Я выпрямилась, и в этот момент дверь на кухню скрипнула. Дарвен стоял на пороге, плечом в косяк, руки в карманах. Лицо у него было спокойное, но я видела, как он сжал челюсть, увидев, что я стою над ребёнком в переднике, с мокрым пятном на рукаве. Я не убрала руку с плеча девочки. Пусть смотрит.
— Справишься? — спросил он, и голос у него был тот самый, низкий, домашний, которым он раньше спрашивал меня, когда я вставала к печи в третьем часу ночи.
— Справлюсь, — ответила я, не глядя. — Выйди. Здесь ребёнок.
Он постоял ещё секунду, и я почувствовала, как воздух в кухне стал гуще, словно кто-то подвинулся ближе, но не коснулся. Потом шаги за спиной отдалились, дверь закрылась, и я наконец выдохнула. У девочки на лбу уже стало прохладнее, и я убрала руку, и в кармане у меня лежал чужой ключ, и я знала, что этой ночью всё равно не усну, и что это не из-за бессонницы.
Герда тронула меня за локоть, осторожно, как трогают чужую.
— Спасибо, Астрид, — прошептала она.
Я кивнула и пошла к себе, наверх, мимо его кабинета, из-под двери которого пахло вином и старой бумагой, и на секунду мне показалось, что я слышу, как он там дышит, и от этого дыхания у меня сжалось в груди так, что пришлось остановиться и опереться о стену.
В каморке под лестницей я закрыла дверь на ключ, свой, а не его, и села на кровать, не раздеваясь. На столе у окна лежал чей-то забытый подсвечник, и я зажгла свечу, и в её свете печать на моём запястье была почти не видна, и я долго смотрела на неё, и думала о том, что эта ночь — первая из девяноста одной, и что я ещё не знаю, доживу ли до весны, и что Дарвен только что стоял на пороге кухни, и не вошёл, и от этого мне было больнее, чем от слов Ингрид за ужином.

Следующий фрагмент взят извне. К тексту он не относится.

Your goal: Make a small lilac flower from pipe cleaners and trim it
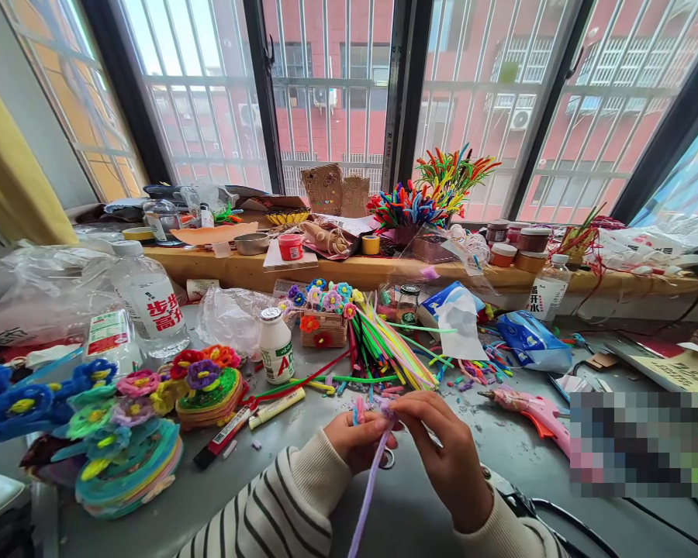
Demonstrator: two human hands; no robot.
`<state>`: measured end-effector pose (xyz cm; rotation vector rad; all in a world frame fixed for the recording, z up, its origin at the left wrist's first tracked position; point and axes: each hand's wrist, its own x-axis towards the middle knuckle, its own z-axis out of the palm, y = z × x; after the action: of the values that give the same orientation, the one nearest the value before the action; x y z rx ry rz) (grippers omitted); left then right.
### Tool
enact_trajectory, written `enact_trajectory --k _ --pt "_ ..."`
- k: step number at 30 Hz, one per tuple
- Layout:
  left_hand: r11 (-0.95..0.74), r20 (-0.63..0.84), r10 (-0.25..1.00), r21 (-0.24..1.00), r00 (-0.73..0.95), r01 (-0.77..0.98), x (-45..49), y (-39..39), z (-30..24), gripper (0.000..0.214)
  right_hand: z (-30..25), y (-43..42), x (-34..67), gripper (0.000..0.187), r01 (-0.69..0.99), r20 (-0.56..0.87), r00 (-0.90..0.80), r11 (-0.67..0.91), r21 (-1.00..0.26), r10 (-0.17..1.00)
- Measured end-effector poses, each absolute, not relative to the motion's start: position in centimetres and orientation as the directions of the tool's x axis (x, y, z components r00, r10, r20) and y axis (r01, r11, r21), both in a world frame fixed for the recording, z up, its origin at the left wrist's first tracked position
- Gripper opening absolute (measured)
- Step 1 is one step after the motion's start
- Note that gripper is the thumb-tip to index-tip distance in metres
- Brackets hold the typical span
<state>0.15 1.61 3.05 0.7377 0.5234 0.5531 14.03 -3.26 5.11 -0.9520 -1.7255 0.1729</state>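
Near the front middle of the grey table, both my hands work close together on a lavender pipe cleaner (368, 500), whose long tail hangs down toward me. My left hand (354, 442) is closed, pinching its curled upper end. A short pink and light-blue fuzzy piece (359, 411) pokes up at those fingers. From the right, my right hand (445, 449) pinches the same curled end between thumb and fingertips. The exact shape of that end is partly hidden by the fingers. Under my hands shows a metal ring (388, 459), perhaps a tool's handle.
Pipe-cleaner flowers (136, 399) stand at left beside a white bottle (278, 349). Behind my hands lies a bundle of loose pipe cleaners (392, 341) with cut scraps around it. A pink glue gun (535, 415) rests at right. Jars (532, 240) line the windowsill.
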Motion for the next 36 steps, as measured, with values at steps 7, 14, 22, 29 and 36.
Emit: enact_trajectory --k 7,14,22,29,36 --pt "0.571 -0.249 0.690 0.765 0.680 -0.299 0.17 1.56 3.31 0.020 5.47 -3.28 14.04 0.014 0.508 0.712 -0.110 0.655 -0.560 0.694" --pt "0.453 -0.222 0.766 0.852 0.603 -0.262 0.22 1.75 2.95 0.023 5.12 -3.28 13.93 0.013 0.648 0.732 -0.153 0.627 -0.433 0.664" --pt "0.433 -0.245 0.792 0.871 0.559 -0.232 0.29 1.72 2.87 0.027 4.83 -3.10 14.07 0.019 0.664 0.771 -0.194 0.660 -0.352 0.606" --pt "0.412 -0.234 0.806 0.881 0.543 -0.232 0.44 1.60 2.71 0.027 4.93 -3.23 14.04 0.022 0.679 0.780 -0.237 0.673 -0.293 0.579" --pt "0.410 -0.229 0.814 0.878 0.534 -0.247 0.44 1.66 2.73 0.028 4.63 -2.96 14.27 0.020 0.687 0.783 -0.221 0.663 -0.297 0.581"
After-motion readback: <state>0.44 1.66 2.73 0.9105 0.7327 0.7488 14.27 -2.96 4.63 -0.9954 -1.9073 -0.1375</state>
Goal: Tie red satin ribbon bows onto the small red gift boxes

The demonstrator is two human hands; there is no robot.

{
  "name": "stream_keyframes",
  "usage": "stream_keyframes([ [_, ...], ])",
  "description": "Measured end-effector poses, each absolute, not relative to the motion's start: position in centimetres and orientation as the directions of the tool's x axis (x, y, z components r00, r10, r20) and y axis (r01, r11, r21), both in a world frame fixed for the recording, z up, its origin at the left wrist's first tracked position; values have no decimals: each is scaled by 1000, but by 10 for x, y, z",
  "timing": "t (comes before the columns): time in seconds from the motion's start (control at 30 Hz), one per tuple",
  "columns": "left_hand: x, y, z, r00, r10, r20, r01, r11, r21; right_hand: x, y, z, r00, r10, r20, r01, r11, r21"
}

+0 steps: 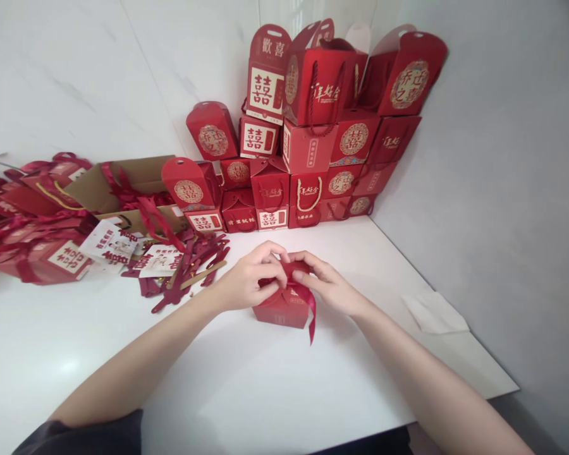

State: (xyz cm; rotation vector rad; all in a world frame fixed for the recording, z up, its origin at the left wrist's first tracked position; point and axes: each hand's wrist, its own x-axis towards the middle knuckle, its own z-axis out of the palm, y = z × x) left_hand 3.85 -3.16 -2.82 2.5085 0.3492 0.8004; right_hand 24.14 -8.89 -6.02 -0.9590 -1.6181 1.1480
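Note:
A small red gift box [281, 315] with folded-in top flaps stands on the white table in front of me. Dark red ribbon [312, 316] crosses its top, and one tail hangs down the right front side. My left hand [251, 278] is closed, with thumb and fingers curled on the ribbon over the box top. From the other side my right hand [329, 281] pinches at the ribbon, its forefinger arched over the flaps. The fingers hide part of the knot area, and I cannot see exactly how the ribbon runs there.
Stacked red gift boxes [355, 136] line the back wall. To the left lie a pile of dark red strips [194, 268], printed cards [161, 260], an open cardboard carton [88, 186] of ribbon, and ribboned boxes [42, 256]. A white sheet [434, 313] lies by the right wall.

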Motion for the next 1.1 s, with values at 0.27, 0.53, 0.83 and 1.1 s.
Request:
stream_keyframes([
  [0.27, 34, -23, -31, 833, 285, 475, 35, -883, 468, 247, -83, -63, -293, 928, 232, 94, 269, -959],
  [0.53, 34, -25, -13, 792, 444, 418, 237, -856, 460, 244, -83, -65, -252, 939, 232, 94, 262, -960],
  [0.83, 23, -17, 3, 849, 454, 272, 379, -880, 286, 244, -86, -62, -233, 943, 236, 183, 281, -942],
  [1.1, 22, -17, 4, 852, 511, 109, 360, -725, 586, 244, -86, -63, -253, 934, 253, 173, 301, -938],
])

Свеча оплыла на полпальца, и где-то внизу заплакала девочка, и я легла, не снимая платья, и закрыла глаза, и впервые за два года мне было кого лечить в этом доме, кроме себя.
Проснулась я от того, что в каморке стало холоднее. Свеча оплыла почти до самого металла, фитиль тлел красной точкой, и в этом красном свете моё запястье с печатью казалось чужим — будто кто-то при мне нарисовал на коже чужой герб и забыл стереть. Я подняла руку, повернула к свету, и печать отозвалась тонким теплом, ровным, спокойным. Три лиги до кровного родича. Дарвен где-то в замке, под крышей, и пока я здесь, печать молчит.
За стеной, в коридоре, раздались шаги. Не его. Легче, чаще, с шорохом ткани по камню. Линна, горничная, моя бывшая подруга, которая в ту зиму не принесла мне даже воды, когда меня выставляли из дому. Я приподнялась на локте, и в этот момент под дверь просунули бумажку, сложенную вчетверо, без подписи, без печати. Просто белый квадрат на грязных досках.